● Work to complete: Scan the data and please report how many lines include the word "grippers". Leave out everything but the number.

● Raw data:
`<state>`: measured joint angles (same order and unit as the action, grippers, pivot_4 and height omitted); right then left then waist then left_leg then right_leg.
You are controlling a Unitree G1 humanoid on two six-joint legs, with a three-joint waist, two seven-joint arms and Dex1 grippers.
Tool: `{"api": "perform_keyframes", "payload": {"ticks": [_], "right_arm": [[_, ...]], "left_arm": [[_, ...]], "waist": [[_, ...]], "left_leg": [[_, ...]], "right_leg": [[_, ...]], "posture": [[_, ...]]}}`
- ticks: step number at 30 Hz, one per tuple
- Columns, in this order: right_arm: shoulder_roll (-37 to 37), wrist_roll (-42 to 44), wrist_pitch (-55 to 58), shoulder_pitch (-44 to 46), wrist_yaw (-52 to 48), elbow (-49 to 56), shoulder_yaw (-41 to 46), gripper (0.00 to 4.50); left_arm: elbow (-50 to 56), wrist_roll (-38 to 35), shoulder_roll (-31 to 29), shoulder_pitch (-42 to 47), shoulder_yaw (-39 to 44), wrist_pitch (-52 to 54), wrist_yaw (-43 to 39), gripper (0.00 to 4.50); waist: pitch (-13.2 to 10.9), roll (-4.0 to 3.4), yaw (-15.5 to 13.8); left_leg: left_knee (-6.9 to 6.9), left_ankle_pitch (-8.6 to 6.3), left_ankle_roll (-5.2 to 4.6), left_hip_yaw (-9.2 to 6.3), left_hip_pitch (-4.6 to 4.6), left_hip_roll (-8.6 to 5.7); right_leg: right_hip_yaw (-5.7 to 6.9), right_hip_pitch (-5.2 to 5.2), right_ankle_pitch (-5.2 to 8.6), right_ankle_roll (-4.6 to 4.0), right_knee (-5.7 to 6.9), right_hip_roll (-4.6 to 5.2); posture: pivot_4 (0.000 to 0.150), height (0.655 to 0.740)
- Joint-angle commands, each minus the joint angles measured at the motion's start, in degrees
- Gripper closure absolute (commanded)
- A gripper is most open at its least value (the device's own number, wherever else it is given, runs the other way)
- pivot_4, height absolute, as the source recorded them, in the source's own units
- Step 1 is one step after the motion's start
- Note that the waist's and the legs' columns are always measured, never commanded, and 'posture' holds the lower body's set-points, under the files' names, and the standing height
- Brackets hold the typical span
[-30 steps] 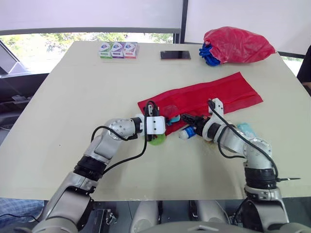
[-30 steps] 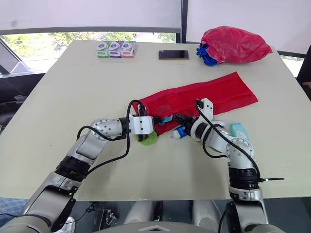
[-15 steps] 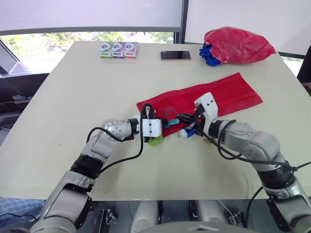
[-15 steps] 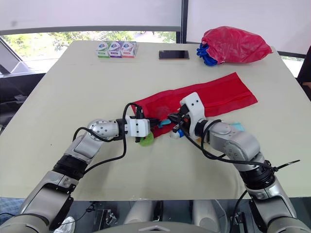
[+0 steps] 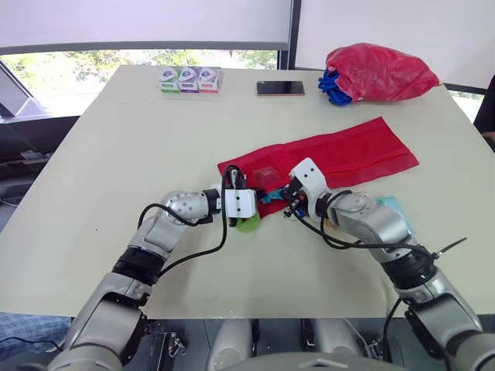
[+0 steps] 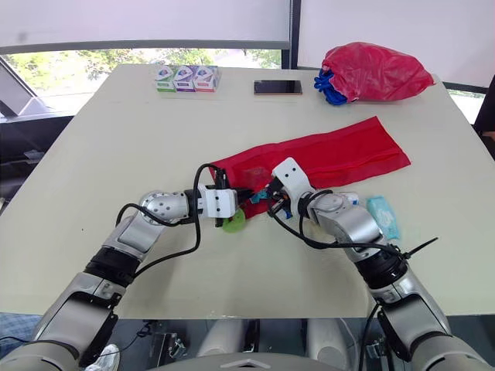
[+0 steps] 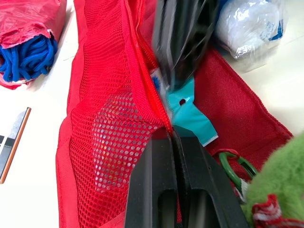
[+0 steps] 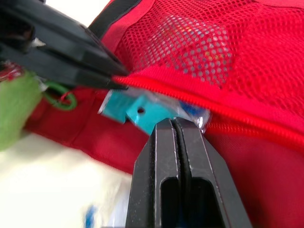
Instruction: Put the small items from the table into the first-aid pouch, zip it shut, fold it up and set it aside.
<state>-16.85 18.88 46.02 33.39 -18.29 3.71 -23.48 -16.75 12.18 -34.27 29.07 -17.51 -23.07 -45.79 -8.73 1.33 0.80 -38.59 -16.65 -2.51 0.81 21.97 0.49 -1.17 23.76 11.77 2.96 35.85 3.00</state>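
Observation:
The red mesh first-aid pouch (image 5: 340, 154) lies flat on the table, its zipper mouth facing my arms. My left gripper (image 5: 261, 193) is shut on the pouch's zipper edge (image 7: 164, 118) and holds it at the near left corner. My right gripper (image 5: 285, 196) meets it from the right, shut on a teal packet (image 8: 142, 109) that sits in the pouch mouth. A green fuzzy item with a green carabiner (image 5: 247, 224) lies just below my left gripper. A white wrapped bottle (image 7: 249, 26) lies beside the pouch, behind my right gripper.
A second teal packet (image 6: 381, 216) lies on the table by my right forearm. At the far edge are three small boxes (image 5: 189, 79), a phone (image 5: 279, 88) and a red bag with blue rope (image 5: 377, 73).
My right arm has swung left, bringing its gripper and the teal packet from beside the bottle to the pouch mouth. My left gripper has kept its hold.

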Motion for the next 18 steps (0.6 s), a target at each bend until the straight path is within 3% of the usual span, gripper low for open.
{"api": "perform_keyframes", "payload": {"ticks": [1,11,18], "right_arm": [[4.4,-2.5,-3.2,1.7,0.8,-2.4,1.6,4.44],[18.5,-4.7,-14.5,1.3,5.1,-9.9,8.9,4.44],[22.5,-5.7,-17.3,-0.3,9.3,-10.5,14.5,4.44]], "left_arm": [[1.3,-0.8,0.5,0.1,0.5,-1.3,0.1,4.50],[1.0,-0.6,1.2,0.8,-0.2,-1.7,-0.7,4.50],[1.0,-0.4,1.7,0.7,0.2,-1.6,-1.3,4.50]], "waist": [[0.0,0.01,0.0],[0.0,-0.01,0.2],[0.0,-0.02,0.1]], "left_leg": [[0.00,0.00,0.00,0.00,0.00,-0.01],[0.01,0.01,0.02,-0.01,-0.03,0.00],[0.04,0.02,0.04,-0.04,0.00,-0.02]], "right_leg": [[0.00,0.00,0.00,0.00,0.00,0.00],[0.01,0.00,-0.01,-0.01,0.04,-0.02],[0.03,0.01,-0.01,-0.01,0.03,0.00]], "posture": [[0.150,0.7400],[0.150,0.7400],[0.150,0.7400]]}}
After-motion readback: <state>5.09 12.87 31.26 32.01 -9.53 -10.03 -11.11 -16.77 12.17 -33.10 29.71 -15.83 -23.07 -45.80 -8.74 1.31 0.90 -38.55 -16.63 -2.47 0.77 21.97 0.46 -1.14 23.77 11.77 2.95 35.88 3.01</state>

● Result: 2